The nearest store was 15 miles from his home. Grandpa and Grandma lived in a modest home made of rocks instead of any kind of wood siding or asbestos.
He was a photographer and had a studio in Lake City, some 15 miles away.
Because of the lack of stores, most people in the early 1940s lived off the land. Unfortunately they didn’t have electricity, city water or sewers.
Things were rough in those days.
As a kid I always liked to go visit them in the summer when school was out. Grandpa would take me fishing and I really enjoyed the outing we had in the wildest north country.
It wasn’t uncommon for a black bear to come onto your place and tip over the garbage cans and eat anything that even looked like food.
Deer crossed through Grandpa’s orchard by the side of his house. The would come up and eat the apples.
Grandpa was a hunter of course, since he lived off the land and didn’t have refrigerators, and would cut up his deer and put it in a saltbox to preserve it.
He also had rabbit meat, bear steaks and anything else with four legs from the wild in those saltboxes.
Come deer season, all the men in the family would congregate at Grandpa’s house. Of course, me and my cousins were there too.
Grandpa was a fiddle player and my dad played the guitar and they would play music after a day of hunting.
Grandpa tanned all his deer and bearskins and made rugs out of them. As the music began under an oil light we kids would gather these soft rugs and make a pallet around a pot-bellied stove and fall asleep as the music played on into the late night.

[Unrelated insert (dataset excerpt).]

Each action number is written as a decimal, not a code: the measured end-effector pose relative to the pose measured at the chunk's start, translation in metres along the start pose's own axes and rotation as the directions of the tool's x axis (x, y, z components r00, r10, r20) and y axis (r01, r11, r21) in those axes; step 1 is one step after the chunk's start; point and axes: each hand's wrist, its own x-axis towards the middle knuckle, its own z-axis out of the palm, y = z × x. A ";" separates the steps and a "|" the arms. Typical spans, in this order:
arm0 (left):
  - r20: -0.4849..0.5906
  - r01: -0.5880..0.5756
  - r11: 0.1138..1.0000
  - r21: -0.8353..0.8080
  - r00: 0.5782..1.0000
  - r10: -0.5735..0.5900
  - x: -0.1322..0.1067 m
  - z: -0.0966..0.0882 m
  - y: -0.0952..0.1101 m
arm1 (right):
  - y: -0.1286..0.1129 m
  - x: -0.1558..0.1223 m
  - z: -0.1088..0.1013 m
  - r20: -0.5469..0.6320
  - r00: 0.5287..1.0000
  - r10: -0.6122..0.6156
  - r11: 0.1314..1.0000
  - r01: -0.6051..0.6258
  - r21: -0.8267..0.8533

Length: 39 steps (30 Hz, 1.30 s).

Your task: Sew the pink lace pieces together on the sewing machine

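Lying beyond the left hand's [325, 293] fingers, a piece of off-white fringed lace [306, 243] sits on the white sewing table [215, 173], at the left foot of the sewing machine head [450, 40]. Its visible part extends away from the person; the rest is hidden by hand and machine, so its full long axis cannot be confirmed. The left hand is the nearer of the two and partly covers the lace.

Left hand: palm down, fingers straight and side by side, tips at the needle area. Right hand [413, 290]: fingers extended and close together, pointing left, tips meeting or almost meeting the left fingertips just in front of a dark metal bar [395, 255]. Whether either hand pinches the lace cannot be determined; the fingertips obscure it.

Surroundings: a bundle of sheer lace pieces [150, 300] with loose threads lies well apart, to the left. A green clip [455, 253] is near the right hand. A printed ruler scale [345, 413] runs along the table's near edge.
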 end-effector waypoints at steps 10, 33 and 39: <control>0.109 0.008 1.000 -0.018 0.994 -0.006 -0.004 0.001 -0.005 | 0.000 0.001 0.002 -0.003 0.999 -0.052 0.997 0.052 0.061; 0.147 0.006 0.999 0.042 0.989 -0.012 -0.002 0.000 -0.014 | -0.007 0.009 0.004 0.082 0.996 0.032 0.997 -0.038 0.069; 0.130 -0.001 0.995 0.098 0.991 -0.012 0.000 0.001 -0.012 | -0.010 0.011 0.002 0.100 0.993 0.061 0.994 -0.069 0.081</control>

Of course, chores had to be done so Grandma would assign us kids to jobs such as filling the wood box and filling the water reservoir on her old warm morning cook stove.
Times were hard back in those days not long after the Great Depression. People just didn’t have much money, but they made do with what they had — amazingly they were happy.
Sometimes I wonder what it would be like if we had to meet those times again. I’m afraid most people wouldn’t even make it, but those folks in those days did.
Grandpa and Grandma moved away to Florida where they lived to be 79 and 95 years old before they passed away, but many fond memories of that little two-bedroom rock house in the wildest country still remain in my mind today.